What is being asked: Nothing in the data below may be left out; return all of it exactly.

Information supplied:
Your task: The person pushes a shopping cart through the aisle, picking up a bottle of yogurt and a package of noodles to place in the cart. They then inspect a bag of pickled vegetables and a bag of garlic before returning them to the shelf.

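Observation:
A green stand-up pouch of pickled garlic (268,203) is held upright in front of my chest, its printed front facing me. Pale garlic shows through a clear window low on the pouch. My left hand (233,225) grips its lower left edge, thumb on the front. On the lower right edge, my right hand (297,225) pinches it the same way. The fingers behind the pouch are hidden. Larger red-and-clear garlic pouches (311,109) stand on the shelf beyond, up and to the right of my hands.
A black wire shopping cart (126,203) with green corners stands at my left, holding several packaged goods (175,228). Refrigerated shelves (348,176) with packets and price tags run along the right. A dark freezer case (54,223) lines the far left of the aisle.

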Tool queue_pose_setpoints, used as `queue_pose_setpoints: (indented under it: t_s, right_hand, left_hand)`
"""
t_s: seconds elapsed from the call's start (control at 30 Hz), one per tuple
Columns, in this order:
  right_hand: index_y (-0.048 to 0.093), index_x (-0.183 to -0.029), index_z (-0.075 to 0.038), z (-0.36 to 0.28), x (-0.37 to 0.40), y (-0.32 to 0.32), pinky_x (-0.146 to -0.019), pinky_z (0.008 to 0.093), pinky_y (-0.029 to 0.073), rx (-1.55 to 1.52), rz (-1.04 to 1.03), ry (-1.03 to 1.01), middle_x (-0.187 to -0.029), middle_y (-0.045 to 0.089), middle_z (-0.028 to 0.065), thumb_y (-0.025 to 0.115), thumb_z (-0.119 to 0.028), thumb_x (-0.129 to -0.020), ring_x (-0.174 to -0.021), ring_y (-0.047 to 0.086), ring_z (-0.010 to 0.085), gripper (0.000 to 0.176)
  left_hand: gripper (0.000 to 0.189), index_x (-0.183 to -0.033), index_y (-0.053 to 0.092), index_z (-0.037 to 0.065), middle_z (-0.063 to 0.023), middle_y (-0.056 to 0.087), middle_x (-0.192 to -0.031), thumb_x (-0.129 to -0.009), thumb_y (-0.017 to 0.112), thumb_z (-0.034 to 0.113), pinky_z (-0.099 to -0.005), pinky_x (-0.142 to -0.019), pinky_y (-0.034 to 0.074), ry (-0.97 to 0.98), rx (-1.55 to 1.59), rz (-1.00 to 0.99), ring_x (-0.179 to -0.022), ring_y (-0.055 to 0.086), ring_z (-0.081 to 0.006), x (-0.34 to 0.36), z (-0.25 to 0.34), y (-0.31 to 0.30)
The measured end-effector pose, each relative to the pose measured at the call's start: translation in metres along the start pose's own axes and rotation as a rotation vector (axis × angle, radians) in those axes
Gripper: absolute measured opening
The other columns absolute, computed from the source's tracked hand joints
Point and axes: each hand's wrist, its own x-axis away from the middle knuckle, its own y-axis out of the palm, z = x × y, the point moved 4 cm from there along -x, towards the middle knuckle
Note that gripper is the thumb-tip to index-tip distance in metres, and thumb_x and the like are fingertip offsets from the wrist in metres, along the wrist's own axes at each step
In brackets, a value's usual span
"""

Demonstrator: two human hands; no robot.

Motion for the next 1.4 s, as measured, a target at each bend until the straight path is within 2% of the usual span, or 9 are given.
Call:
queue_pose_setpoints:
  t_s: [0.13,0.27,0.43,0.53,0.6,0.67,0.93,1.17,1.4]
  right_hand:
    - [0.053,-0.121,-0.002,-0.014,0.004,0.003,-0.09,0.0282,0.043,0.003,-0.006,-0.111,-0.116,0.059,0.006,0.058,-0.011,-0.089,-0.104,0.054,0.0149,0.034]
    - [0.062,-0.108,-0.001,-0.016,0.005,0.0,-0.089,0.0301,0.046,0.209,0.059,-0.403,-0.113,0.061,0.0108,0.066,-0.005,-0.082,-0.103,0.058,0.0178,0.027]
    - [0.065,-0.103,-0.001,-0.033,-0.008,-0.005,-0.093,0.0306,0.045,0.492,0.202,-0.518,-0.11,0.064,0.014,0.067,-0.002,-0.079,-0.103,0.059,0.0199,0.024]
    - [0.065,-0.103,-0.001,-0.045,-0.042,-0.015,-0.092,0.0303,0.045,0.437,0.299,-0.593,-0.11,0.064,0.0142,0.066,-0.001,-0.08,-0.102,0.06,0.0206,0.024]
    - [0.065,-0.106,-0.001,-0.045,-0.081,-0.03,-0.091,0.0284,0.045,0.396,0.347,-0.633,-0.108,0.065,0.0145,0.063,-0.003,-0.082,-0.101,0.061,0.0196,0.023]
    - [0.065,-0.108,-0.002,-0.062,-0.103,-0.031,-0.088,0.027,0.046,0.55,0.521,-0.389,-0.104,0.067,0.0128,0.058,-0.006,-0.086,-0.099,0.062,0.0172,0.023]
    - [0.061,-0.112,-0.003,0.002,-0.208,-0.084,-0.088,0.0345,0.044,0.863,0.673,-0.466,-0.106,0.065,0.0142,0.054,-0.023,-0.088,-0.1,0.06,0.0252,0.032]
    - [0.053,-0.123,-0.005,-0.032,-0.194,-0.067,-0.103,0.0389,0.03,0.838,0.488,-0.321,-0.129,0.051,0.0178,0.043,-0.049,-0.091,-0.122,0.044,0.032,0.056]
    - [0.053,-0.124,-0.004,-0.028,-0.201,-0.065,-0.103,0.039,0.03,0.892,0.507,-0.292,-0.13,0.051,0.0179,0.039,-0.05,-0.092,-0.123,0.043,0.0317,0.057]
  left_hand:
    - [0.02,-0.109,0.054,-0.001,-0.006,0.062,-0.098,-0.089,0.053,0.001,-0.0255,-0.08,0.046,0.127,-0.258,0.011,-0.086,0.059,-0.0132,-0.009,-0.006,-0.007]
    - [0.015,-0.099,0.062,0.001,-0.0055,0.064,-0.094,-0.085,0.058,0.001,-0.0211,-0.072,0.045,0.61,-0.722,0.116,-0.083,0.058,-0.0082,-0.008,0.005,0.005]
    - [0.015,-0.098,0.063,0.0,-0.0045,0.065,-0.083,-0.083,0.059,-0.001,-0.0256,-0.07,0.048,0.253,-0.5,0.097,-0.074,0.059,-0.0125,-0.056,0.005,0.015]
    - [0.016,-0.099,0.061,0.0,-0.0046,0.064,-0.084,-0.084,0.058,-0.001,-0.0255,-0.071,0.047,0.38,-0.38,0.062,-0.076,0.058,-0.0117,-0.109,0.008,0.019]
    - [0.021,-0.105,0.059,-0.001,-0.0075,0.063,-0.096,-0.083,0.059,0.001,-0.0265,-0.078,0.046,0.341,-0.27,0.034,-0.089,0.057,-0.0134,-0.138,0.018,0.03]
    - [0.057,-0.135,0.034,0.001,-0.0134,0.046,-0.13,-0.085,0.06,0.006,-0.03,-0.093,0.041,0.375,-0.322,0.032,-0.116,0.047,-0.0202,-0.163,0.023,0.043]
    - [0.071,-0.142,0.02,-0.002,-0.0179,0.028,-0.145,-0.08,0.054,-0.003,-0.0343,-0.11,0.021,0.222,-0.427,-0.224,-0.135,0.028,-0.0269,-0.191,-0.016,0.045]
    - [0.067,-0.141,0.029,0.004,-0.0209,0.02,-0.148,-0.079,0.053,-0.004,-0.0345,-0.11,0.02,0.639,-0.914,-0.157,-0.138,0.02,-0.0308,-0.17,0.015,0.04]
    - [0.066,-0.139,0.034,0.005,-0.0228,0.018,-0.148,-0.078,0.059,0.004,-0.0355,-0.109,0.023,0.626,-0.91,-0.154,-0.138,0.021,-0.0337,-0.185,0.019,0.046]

Task result:
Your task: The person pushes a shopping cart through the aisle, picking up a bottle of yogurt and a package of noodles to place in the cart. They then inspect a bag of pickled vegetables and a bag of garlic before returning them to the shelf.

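Observation:
A green stand-up pouch of pickled garlic (268,203) is held upright in front of my chest, its printed front facing me. Pale garlic shows through a clear window low on the pouch. My left hand (233,225) grips its lower left edge, thumb on the front. On the lower right edge, my right hand (297,225) pinches it the same way. The fingers behind the pouch are hidden. Larger red-and-clear garlic pouches (311,109) stand on the shelf beyond, up and to the right of my hands.
A black wire shopping cart (126,203) with green corners stands at my left, holding several packaged goods (175,228). Refrigerated shelves (348,176) with packets and price tags run along the right. A dark freezer case (54,223) lines the far left of the aisle.
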
Tool queue_pose_setpoints, used as `queue_pose_setpoints: (indented under it: t_s, right_hand, left_hand)`
"""
t_s: seconds elapsed from the call's start (control at 30 Hz), one per tuple
Columns, in this order:
  right_hand: index_y (-0.048 to 0.093), index_x (-0.183 to -0.029), index_z (-0.075 to 0.038), z (-0.36 to 0.28), x (-0.37 to 0.40), y (-0.32 to 0.32), pinky_x (-0.146 to -0.019), pinky_z (0.008 to 0.093), pinky_y (-0.029 to 0.073), rx (-1.55 to 1.52), rz (-1.04 to 1.03), ry (-1.03 to 1.01), middle_x (-0.187 to -0.029), middle_y (-0.045 to 0.089), middle_z (-0.028 to 0.065), thumb_y (-0.025 to 0.115), thumb_z (-0.119 to 0.028), thumb_x (-0.129 to -0.020), ring_x (-0.174 to -0.021), ring_y (-0.047 to 0.086), ring_z (-0.010 to 0.085), gripper (0.000 to 0.176)
  left_hand: gripper (0.000 to 0.189), index_x (-0.183 to -0.033), index_y (-0.053 to 0.092), index_z (-0.037 to 0.065), middle_z (-0.063 to 0.023), middle_y (-0.056 to 0.087), middle_x (-0.192 to -0.031), thumb_x (-0.129 to -0.009), thumb_y (-0.017 to 0.112), thumb_z (-0.034 to 0.113), pinky_z (-0.099 to -0.005), pinky_x (-0.142 to -0.019), pinky_y (-0.034 to 0.074), ry (-0.97 to 0.98), rx (-1.55 to 1.59), rz (-1.00 to 0.99), ring_x (-0.179 to -0.022), ring_y (-0.055 to 0.086), ring_z (-0.081 to 0.006), x (-0.34 to 0.36), z (-0.25 to 0.34), y (-0.31 to 0.30)
The measured end-effector pose, each relative to the pose measured at the call's start: translation in metres along the start pose's own axes and rotation as a rotation vector (axis × angle, radians) in those axes
Gripper: absolute measured opening
The other columns absolute, computed from the source's tracked hand joints
Point and axes: each hand's wrist, its own x-axis away from the middle knuckle, its own y-axis out of the palm, z = x × y, the point moved 4 cm from there along -x, towards the middle knuckle
Note that gripper is the thumb-tip to index-tip distance in metres, and thumb_x and the like are fingertip offsets from the wrist in metres, along the wrist's own axes at each step
In brackets, a value's usual span
"""

Demonstrator: two human hands; no robot.

Motion for the next 1.4 s, as measured, a target at each bend until the straight path is within 2% of the usual span, or 9 are given.
Call:
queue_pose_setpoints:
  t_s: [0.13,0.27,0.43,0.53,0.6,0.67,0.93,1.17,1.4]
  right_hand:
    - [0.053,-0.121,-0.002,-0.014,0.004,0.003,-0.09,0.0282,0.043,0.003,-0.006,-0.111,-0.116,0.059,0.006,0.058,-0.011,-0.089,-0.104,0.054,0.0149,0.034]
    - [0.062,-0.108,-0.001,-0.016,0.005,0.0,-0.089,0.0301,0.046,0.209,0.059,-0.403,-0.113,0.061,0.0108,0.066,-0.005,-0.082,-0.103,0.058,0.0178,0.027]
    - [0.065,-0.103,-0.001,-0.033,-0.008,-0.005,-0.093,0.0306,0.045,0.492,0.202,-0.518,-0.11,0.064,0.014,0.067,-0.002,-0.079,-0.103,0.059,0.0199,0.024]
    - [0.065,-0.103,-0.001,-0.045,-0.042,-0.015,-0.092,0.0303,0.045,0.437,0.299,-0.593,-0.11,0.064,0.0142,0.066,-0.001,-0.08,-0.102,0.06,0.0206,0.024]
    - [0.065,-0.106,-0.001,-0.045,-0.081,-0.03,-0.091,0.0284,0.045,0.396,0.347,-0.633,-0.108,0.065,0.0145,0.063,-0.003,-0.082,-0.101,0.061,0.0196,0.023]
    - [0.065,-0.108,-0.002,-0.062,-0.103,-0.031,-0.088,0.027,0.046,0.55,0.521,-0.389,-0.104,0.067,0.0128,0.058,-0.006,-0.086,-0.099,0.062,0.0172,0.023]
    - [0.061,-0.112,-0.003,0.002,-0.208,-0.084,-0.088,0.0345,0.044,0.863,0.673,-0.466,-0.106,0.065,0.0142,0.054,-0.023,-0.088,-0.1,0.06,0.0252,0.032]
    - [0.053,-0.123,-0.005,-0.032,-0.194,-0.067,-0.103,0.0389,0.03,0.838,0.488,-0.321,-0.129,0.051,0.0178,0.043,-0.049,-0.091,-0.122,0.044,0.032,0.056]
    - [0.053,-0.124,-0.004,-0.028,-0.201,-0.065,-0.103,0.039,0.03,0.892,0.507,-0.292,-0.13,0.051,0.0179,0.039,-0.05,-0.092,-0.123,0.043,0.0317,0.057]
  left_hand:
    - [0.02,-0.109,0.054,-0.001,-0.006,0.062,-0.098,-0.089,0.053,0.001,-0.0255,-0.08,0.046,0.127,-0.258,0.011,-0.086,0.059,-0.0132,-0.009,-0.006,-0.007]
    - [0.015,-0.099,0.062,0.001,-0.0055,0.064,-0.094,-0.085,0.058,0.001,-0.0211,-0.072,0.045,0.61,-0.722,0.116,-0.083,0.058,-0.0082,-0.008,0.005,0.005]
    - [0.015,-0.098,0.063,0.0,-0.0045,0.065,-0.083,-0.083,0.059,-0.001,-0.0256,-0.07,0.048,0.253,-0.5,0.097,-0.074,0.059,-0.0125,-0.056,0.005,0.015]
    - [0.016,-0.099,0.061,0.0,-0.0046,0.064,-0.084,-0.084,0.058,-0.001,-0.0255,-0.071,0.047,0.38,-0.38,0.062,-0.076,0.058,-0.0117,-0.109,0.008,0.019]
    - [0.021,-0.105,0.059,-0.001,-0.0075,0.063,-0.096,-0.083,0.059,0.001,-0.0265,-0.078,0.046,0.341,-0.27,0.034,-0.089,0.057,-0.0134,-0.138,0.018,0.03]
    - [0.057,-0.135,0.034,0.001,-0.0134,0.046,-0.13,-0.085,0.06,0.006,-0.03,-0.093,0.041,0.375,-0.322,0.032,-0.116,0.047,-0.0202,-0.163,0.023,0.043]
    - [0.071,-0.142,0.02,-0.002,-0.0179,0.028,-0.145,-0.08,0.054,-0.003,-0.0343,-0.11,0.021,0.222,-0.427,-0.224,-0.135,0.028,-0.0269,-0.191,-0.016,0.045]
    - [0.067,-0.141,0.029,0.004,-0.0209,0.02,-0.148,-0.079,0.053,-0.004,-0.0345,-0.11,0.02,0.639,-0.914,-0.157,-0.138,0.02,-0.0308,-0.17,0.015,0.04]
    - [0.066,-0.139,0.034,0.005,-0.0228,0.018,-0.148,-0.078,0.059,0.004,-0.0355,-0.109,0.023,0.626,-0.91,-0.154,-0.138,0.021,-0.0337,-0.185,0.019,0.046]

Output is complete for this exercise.